Hello Ondrej,
thanks for your reply. I really appreciate that.
I have picked fence_multipath as I'm preparing for my EX436 and I can't know
what agent will be useful on the exam.
Also ,according to https://access.redhat.com/solutions/3201072 , there could be
a race condition with fence_scsi.
So, I've checked the cluster when fencing and the node immediately goes offline.
Last messages from pacemaker are:
Feb 17 08:21:57 node1.localdomain stonith-ng[23808]: notice: Client
stonith_admin.controld.23888.b57ceee7 wants to fence (reboot)
'node1.localdomain' with device '(any)'
Feb 17 08:21:57 node1.localdomain stonith-ng[23808]: notice: Requesting peer
fencing (reboot) of node1.localdomain
Feb 17 08:21:57 node1.localdomain stonith-ng[23808]: notice: FENCING can
fence (reboot) node1.localdomain (aka. '1'): static-list
Feb 17 08:21:58 node1.localdomain stonith-ng[23808]: notice: Operation reboot
of node1.localdomain by node2.localdomain for
stonith_admin.controld.23888@node1.localdomain.ede38ffb: OK
Feb 17 08:21:58 node1.localdomain crmd[23812]: crit: We were allegedly just
fenced by node2.localdomain for node1.localdomai
Which for me means - node1 just got fenced again. Actually fencing works ,as
I/O is immediately blocked and the reservation is removed.

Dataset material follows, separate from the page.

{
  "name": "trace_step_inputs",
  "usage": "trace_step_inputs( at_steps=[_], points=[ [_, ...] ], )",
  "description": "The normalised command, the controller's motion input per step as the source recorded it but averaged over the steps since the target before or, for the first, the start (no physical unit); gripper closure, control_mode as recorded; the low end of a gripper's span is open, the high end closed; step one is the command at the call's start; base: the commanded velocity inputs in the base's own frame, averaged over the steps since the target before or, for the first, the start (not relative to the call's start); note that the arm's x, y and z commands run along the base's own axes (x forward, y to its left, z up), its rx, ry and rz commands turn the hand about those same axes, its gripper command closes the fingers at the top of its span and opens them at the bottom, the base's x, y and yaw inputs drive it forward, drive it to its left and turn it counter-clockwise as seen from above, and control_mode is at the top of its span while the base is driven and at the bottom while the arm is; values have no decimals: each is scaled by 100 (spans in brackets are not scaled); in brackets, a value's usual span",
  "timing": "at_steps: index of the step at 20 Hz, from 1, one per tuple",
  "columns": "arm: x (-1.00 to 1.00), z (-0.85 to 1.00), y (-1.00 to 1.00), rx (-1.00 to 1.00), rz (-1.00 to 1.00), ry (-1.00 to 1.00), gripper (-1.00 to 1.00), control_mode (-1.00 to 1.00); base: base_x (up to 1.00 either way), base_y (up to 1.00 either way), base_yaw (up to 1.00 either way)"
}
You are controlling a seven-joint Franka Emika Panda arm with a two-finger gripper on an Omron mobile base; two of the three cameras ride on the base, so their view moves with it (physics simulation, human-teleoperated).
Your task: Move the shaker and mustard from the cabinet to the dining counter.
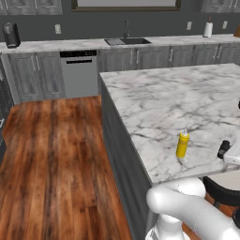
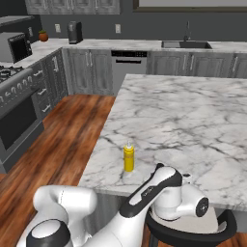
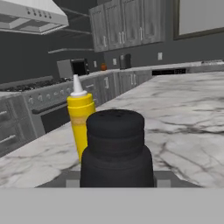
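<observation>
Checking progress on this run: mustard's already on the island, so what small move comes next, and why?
Probably lower the shaker onto the dining counter beside the mustard, then open the end effector. The hand view shows the shaker gripped close over the marble, with the mustard standing upright just behind it.

home kitchen, rendered. landmark: marble-topped island [image 1: 164,98]. beyond it, a sink [image 1: 127,41] set in a marble counter over grey handled cabinets [image 1: 33,75], with a dishwasher [image 1: 78,72]. to its left, a gas range [image 2: 19,103] and microwave [image 2: 14,46]. wood plank floor [image 1: 56,159] around it.
</observation>
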Motion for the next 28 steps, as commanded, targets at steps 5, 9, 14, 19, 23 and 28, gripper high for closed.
trace_step_inputs(
  at_steps=[5, 9, 14, 19, 23, 28],
  points=[
    [13, -4, 3, 0, 0, -4, 100, -100, 0, 0, 0],
    [16, -2, 0, 0, 0, -4, 100, -100, 0, 0, 0],
    [23, -14, 0, 0, 0, -6, 100, -100, 0, 0, 0],
    [17, -15, 0, 0, 0, -2, 100, -100, 0, 0, 0],
    [13, -11, 0, 0, 0, -2, 100, -100, 0, 0, 0],
    [16, -16, 0, 0, 0, -5, 100, -100, 0, 0, 0]
  ],
)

I've used https://access.redhat.com/solutions/2766611 to setup the fence_mpath
, but I could have messed up something.
Cluster config is:
[root@node3 ~]# pcs config show
Cluster Name: HACLUSTER2
Corosync Nodes:
node1.localdomain node2.localdomain node3.localdomain
Pacemaker Nodes:
node1.localdomain node2.localdomain node3.localdomain
Resources:
Clone: dlm-clone
Meta Attrs: interleave=true ordered=true
Resource: dlm (class=ocf provider=pacemaker type=controld)

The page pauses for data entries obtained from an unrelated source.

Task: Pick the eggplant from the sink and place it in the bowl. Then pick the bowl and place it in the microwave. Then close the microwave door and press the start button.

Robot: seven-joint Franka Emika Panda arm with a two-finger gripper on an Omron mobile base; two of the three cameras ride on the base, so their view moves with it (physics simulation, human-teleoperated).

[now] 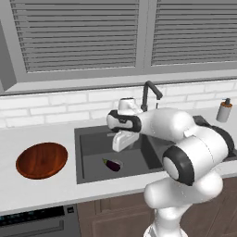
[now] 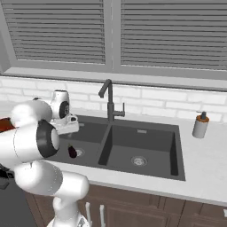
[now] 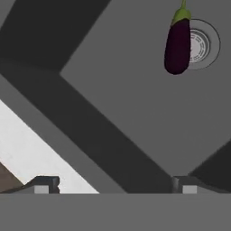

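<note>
Sitting at about nine o'clock in the left base view, the bowl point(image 1: 41, 160) rests empty on the white counter point(image 1: 37, 190), well apart from the sink point(image 1: 88, 176) to its right, presumably set there as a handy drop-off for the first step. Next across, the eggplant point(image 1: 111, 164) lies flat on the floor of the sink's left basin, its stem end over the round drain point(image 3: 204, 45), which the hand view shows at roughly one o'clock. Above and just to the right of it in the left base view hangs the gripper point(image 1: 121, 142), pointed down into the basin with nothing in it; the hand view shows its two dark fingertips point(image 3: 43, 186) spread wide at the bottom corners, far enough apart to take the vegetable across its narrow body. My reading is that the hand is positioned for a descent, though the eggplant is off-centre towards the upper right of its camera, so a sideways shift looks needed before closing. Behind the sink, at twelve o'clock, the faucet point(image 1: 149, 95) rises close to the arm's forearm and is worth clearing. Farthest right, at three o'clock, a soap dispenser point(image 1: 224, 110) stands on the counter, out of the way.
</note>
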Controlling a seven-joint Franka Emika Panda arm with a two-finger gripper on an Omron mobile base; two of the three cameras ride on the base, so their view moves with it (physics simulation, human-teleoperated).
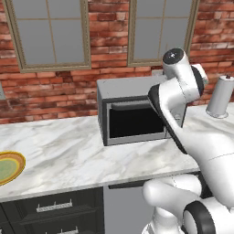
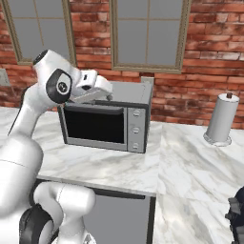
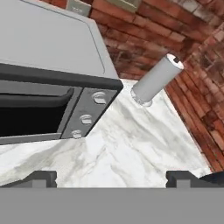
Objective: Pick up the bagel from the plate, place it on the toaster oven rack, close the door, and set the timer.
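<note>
Claw: my gripper (image 2: 108,95) hangs just above the top front edge of the toaster oven (image 2: 107,119), near its handle. In the hand view my two dark finger tips (image 3: 41,177) sit far apart at the bottom corners with nothing between them, so the claw is spread and empty.
Door: the door (image 2: 94,125) stands upright against the oven front, dark glass in a grey frame, the bar handle (image 3: 33,101) along its top edge. It looks shut, or very nearly so.
Knobs: three round knobs (image 3: 86,118) run down the grey panel beside the door.
Plate: the plate (image 1: 10,166) lies at the left edge of the counter, well apart from the oven and from my claw. I cannot make out a bagel on the part that shows.
Surface: a white marble counter (image 1: 68,155) with grey veins carries the oven; dark drawers (image 1: 55,208) sit under it.
Room: a red brick wall (image 2: 205,76) rises behind, with two framed windows (image 1: 50,32).
Around: a grey paper towel roll (image 2: 220,119) stands upright on the counter, off to the oven's right.
In the way: my own forearm (image 1: 171,114) covers the oven's right side in the left base view.
</note>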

Operations: monitor interval=30s on-fail=fence (dlm-monitor-interval-30s)
start interval=0s timeout=90 (dlm-start-interval-0s)
stop interval=0s timeout=100 (dlm-stop-interval-0s)
Clone: clvmd-clone
Meta Attrs: interleave=true ordered=true
Resource: clvmd (class=ocf provider=heartbeat type=clvm)

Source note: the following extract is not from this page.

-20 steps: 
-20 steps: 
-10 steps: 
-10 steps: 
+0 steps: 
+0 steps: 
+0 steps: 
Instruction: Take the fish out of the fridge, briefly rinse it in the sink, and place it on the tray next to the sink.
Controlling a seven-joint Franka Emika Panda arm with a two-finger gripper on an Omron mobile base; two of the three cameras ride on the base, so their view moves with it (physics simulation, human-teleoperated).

Operations: monitor interval=30s on-fail=fence (clvmd-monitor-interval-30s)
start interval=0s timeout=90s (clvmd-start-interval-0s)
stop interval=0s timeout=90s (clvmd-stop-interval-0s)
Clone: TESTGFS2-clone
Meta Attrs: interleave=true
Resource: TESTGFS2 (class=ocf provider=heartbeat type=Filesystem)
Attributes: device=/dev/TEST/gfs2 directory=/GFS2 fstype=gfs2
options=noatime run_fsck=no
Operations: monitor interval=15s on-fail=fence OCF_CHECK_LEVEL=20
(TESTGFS2-monitor-interval-15s)
notify interval=0s timeout=60s (TESTGFS2-notify-interval-0s)
start interval=0s timeout=60s (TESTGFS2-start-interval-0s)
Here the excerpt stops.